Action item -> From the records below, transcribe exactly the lines that begin at the line with "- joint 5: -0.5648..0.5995" and end at the line with "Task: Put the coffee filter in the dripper", both included.

Entries shown ->
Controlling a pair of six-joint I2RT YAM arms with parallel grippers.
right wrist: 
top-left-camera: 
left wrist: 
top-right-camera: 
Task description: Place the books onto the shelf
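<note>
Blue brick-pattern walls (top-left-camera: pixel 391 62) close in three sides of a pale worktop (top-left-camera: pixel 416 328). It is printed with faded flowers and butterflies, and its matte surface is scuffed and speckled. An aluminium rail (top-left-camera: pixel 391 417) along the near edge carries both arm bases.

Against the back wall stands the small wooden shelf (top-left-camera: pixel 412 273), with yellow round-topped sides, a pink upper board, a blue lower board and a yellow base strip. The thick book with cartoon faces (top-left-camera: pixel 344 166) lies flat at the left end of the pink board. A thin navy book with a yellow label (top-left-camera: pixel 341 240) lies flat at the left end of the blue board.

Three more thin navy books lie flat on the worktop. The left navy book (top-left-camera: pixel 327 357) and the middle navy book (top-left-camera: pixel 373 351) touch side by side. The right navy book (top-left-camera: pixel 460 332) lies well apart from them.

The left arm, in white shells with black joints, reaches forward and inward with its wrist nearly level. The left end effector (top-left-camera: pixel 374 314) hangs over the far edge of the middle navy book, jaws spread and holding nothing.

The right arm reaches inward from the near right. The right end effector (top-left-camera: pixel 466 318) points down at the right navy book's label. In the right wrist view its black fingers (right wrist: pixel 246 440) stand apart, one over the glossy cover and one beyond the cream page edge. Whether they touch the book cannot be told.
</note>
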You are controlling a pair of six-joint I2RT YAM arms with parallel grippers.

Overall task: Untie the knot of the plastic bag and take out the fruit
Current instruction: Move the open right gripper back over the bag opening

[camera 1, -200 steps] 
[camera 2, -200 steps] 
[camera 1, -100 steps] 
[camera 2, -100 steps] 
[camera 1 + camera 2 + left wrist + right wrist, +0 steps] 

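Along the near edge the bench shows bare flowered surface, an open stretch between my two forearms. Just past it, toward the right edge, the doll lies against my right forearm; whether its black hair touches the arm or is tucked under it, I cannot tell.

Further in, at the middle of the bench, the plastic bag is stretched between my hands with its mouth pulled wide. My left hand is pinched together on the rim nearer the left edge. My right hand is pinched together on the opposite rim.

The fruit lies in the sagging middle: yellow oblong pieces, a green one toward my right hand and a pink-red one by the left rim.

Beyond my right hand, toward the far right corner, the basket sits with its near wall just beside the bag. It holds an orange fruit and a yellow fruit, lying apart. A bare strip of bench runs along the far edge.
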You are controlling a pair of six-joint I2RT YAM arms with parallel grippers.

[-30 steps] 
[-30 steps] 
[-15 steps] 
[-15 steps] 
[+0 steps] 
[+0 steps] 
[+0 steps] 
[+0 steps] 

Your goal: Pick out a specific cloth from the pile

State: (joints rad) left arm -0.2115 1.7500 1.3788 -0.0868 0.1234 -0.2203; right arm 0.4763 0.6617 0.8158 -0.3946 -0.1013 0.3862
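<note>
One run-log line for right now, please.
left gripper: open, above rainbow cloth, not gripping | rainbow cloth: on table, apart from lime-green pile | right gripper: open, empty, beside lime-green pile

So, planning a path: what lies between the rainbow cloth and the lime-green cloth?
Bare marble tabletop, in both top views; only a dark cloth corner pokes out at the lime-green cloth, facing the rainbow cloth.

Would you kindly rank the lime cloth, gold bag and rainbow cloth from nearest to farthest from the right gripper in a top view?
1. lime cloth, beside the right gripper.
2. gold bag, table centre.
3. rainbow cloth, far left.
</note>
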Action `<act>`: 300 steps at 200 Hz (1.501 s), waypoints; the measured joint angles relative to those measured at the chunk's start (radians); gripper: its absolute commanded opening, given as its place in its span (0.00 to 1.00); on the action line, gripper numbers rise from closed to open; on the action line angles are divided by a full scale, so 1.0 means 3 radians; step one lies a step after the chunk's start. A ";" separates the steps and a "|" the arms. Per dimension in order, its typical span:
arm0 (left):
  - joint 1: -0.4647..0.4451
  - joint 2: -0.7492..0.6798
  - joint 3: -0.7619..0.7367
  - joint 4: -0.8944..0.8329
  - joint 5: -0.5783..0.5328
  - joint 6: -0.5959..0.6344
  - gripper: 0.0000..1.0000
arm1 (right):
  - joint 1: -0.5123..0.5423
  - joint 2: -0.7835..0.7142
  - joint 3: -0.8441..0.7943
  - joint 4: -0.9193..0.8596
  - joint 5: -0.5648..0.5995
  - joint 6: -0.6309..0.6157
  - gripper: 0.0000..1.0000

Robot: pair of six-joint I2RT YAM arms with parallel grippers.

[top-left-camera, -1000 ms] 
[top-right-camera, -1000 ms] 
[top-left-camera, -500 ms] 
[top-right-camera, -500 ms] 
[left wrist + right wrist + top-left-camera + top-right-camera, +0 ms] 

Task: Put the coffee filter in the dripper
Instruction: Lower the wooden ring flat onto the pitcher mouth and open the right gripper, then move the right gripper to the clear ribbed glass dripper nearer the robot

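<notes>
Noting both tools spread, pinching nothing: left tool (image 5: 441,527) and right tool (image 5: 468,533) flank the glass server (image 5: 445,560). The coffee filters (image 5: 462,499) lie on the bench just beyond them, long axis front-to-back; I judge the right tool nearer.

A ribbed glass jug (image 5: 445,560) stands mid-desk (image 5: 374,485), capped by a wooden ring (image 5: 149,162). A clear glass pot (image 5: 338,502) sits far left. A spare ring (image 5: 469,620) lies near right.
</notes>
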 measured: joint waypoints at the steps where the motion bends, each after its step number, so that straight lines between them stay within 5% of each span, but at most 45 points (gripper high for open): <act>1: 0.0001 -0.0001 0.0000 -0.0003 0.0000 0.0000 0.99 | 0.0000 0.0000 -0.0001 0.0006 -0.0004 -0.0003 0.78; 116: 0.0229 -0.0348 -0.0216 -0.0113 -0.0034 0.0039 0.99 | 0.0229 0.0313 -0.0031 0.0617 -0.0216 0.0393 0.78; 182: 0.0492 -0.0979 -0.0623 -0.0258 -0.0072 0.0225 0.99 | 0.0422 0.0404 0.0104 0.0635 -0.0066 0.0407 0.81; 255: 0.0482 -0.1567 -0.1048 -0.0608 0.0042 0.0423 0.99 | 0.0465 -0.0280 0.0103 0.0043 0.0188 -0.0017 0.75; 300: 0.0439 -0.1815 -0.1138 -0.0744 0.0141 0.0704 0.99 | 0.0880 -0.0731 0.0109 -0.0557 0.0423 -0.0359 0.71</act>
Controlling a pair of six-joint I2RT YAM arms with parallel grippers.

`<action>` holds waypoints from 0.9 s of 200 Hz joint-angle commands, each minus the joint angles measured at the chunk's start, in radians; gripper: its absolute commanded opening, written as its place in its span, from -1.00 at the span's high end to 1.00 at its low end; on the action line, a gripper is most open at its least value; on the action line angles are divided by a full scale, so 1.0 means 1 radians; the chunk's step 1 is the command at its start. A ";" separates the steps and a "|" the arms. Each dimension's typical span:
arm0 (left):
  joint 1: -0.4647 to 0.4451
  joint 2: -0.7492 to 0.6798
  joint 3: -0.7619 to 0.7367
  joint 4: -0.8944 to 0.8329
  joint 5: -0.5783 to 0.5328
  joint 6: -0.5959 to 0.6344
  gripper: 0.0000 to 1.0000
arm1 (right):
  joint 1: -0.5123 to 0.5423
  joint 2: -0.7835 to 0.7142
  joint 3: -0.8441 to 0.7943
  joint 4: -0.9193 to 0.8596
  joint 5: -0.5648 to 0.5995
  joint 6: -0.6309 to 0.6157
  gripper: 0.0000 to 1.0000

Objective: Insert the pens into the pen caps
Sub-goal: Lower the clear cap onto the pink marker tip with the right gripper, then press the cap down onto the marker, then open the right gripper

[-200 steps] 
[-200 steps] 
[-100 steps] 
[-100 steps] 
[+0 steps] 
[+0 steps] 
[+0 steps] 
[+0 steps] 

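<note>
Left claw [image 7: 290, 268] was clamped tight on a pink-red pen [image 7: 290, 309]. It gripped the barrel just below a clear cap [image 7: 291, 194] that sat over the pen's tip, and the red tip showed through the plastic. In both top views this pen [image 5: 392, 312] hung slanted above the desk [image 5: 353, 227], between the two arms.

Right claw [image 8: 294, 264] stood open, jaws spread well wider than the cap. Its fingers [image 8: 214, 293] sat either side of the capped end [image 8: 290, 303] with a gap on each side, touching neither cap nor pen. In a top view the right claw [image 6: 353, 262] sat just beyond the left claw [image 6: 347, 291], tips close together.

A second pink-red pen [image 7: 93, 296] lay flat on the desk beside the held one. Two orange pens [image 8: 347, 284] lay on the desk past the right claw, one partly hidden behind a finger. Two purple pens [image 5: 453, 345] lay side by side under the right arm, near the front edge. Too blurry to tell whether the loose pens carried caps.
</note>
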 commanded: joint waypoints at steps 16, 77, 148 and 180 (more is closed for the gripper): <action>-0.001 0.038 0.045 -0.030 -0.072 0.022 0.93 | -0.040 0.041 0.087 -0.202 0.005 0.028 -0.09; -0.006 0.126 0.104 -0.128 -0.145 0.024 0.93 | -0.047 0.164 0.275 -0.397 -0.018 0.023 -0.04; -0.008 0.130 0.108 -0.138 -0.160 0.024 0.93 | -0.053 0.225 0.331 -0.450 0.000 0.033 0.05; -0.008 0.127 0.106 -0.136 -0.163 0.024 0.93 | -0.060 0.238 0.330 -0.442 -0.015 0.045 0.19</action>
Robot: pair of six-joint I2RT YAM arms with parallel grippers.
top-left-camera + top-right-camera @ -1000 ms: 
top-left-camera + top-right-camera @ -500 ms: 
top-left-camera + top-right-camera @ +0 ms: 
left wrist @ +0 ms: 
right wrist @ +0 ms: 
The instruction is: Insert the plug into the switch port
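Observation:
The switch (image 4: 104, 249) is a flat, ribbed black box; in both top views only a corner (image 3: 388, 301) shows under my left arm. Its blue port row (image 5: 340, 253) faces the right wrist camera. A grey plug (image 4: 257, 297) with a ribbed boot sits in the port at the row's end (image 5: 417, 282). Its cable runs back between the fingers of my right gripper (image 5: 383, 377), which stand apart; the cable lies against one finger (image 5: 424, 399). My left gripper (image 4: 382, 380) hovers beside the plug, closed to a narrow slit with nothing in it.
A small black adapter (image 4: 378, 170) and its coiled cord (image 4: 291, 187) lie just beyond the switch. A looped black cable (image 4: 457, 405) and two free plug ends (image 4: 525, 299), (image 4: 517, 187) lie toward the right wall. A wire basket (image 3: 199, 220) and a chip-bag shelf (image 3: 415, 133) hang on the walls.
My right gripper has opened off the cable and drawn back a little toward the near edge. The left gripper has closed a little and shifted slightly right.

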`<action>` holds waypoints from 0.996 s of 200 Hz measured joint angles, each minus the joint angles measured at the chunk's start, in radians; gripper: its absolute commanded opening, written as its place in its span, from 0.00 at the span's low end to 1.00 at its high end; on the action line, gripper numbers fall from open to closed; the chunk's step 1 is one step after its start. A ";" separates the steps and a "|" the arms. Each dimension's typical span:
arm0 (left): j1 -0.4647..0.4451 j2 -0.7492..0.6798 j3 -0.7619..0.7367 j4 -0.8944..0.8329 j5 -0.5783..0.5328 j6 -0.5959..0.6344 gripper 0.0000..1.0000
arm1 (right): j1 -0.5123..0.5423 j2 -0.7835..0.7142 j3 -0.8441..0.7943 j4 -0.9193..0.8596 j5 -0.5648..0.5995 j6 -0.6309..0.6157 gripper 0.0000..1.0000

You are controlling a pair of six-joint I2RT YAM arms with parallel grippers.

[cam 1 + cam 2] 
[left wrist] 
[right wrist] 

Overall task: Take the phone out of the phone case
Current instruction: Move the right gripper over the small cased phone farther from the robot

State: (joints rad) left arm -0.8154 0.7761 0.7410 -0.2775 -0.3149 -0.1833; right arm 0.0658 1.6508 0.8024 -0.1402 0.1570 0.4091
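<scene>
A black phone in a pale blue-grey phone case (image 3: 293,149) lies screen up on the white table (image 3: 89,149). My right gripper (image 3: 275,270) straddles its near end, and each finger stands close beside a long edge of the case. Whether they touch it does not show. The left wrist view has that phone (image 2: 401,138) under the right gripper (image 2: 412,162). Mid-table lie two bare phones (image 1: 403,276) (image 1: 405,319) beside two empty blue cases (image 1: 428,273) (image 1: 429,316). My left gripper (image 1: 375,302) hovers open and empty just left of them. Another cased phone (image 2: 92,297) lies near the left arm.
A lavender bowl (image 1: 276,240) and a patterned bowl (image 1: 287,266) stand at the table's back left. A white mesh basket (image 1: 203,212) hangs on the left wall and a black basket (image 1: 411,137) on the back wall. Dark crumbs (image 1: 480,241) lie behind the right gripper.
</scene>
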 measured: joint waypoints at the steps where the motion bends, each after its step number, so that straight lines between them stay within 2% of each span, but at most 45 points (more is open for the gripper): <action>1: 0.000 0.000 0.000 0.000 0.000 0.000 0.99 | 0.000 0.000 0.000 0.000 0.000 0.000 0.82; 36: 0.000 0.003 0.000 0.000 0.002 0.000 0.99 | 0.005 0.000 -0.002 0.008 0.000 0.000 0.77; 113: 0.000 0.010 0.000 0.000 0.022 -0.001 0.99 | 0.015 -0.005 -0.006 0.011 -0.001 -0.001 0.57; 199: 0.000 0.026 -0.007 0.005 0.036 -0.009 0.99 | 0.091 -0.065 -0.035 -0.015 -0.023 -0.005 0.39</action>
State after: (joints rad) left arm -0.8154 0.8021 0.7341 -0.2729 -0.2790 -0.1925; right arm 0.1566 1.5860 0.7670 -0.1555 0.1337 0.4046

Reply ->
  - joint 5: -0.5648..0.5995
  - joint 6: -0.6309..0.6157
  - gripper: 0.0000..1.0000

Robot: pair of six-joint I2RT YAM arms with parallel grippers.

[top-left-camera, -1000 ms] 
[top-right-camera, -1000 ms] 
[top-left-camera, -500 ms] 
[top-right-camera, -500 ms] 
[left wrist + right wrist + top-left-camera + top-right-camera, +0 ms] 

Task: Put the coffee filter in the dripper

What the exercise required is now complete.